AIM OF THE EXERCISE →
Pictures are not part of the copy. Write out exactly the lines from the line with "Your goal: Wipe" through the end of the entries below.
--- PROVIDED MATERIAL Enclosed Below ---
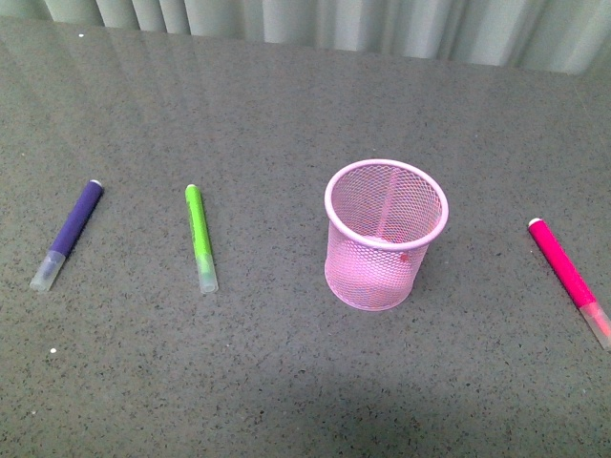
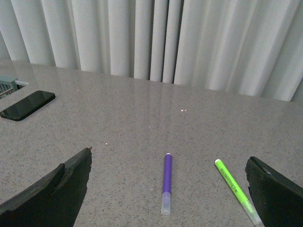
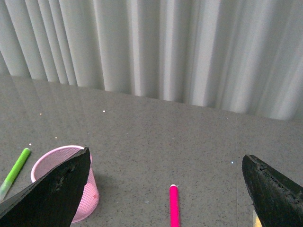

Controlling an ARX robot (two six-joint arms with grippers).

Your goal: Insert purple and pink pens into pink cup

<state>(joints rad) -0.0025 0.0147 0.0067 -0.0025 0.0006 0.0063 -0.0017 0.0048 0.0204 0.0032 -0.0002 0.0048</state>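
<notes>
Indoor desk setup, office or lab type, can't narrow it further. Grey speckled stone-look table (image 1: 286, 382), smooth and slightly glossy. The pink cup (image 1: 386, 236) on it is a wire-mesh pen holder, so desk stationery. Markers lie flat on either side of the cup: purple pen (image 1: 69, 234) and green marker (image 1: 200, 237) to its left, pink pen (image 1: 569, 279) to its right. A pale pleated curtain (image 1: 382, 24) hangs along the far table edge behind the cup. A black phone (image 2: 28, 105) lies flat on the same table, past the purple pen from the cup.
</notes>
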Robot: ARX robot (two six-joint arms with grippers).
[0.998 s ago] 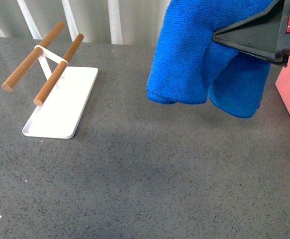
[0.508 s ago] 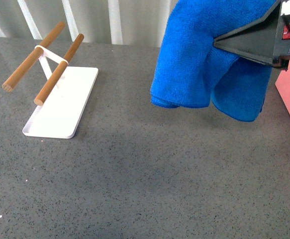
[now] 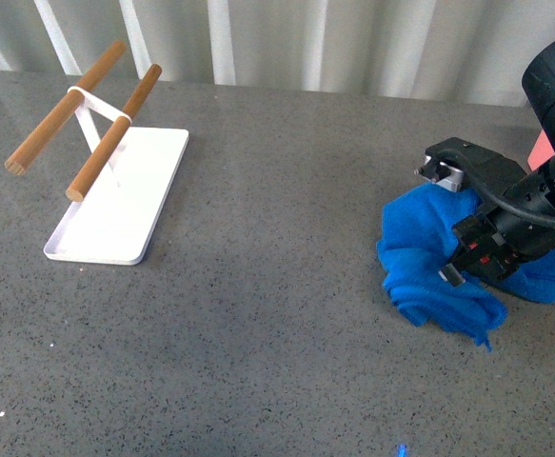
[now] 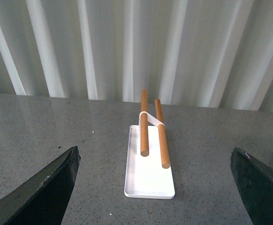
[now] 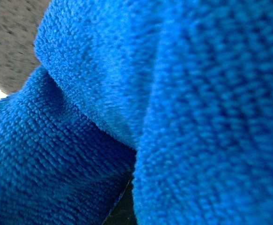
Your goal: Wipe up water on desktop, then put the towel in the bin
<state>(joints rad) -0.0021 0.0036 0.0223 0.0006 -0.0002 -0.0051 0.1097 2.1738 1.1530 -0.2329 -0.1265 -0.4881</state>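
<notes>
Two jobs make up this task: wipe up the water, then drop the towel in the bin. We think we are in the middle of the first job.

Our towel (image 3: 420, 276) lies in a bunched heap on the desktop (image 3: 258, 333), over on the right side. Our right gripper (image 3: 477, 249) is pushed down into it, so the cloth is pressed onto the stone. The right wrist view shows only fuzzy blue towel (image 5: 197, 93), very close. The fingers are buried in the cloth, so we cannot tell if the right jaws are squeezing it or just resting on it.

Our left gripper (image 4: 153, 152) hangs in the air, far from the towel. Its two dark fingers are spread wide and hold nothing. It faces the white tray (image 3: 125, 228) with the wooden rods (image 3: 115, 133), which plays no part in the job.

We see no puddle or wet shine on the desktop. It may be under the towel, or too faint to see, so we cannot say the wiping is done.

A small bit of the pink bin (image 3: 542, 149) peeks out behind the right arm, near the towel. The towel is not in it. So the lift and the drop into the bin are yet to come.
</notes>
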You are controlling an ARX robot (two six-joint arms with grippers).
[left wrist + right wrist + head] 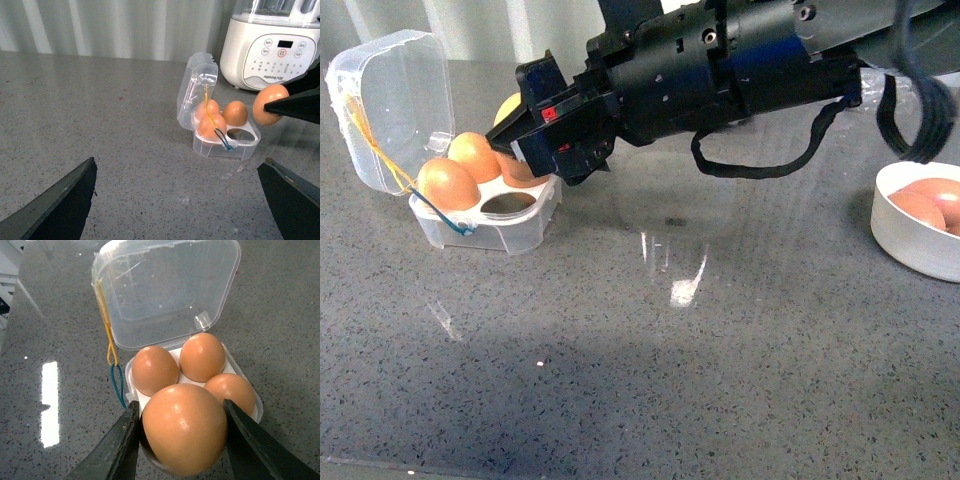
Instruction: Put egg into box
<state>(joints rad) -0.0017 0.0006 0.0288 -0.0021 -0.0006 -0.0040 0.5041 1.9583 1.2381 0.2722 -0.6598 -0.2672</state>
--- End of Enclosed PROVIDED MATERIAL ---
EXPECTED ANSWER →
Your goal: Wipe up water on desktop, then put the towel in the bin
<state>(joints rad) -0.0021 0.0036 0.0223 0.0006 -0.0002 -0.0051 0.1097 2.1738 1.1530 -0.2329 -0.1265 -0.4881</state>
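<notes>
Two jobs make up this task: wipe up the water, then drop the towel in the bin. We think we are in the middle of the first job.

Our towel (image 3: 420, 276) lies in a bunched heap on the desktop (image 3: 258, 333), over on the right side. Our right gripper (image 3: 477, 249) is pushed down into it, so the cloth is pressed onto the stone. The right wrist view shows only fuzzy blue towel (image 5: 197, 93), very close. The fingers are buried in the cloth, so we cannot tell if the right jaws are squeezing it or just resting on it.

Our left gripper (image 4: 153, 152) hangs in the air, far from the towel. Its two dark fingers are spread wide and hold nothing. It faces the white tray (image 3: 125, 228) with the wooden rods (image 3: 115, 133), which plays no part in the job.

We see no puddle or wet shine on the desktop. It may be under the towel, or too faint to see, so we cannot say the wiping is done.

A small bit of the pink bin (image 3: 542, 149) peeks out behind the right arm, near the towel. The towel is not in it. So the lift and the drop into the bin are yet to come.
</notes>
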You are controlling an ARX robot (two six-joint arms with grippers).
[left wrist + right wrist + head] 
Instruction: Put egg into box
<state>(joints rad) -0.0017 0.0006 0.0288 -0.0021 -0.0006 -0.0040 0.5041 1.9583 1.2381 0.2722 -0.6598 -0.2672</state>

Nothing more belongs to this exercise.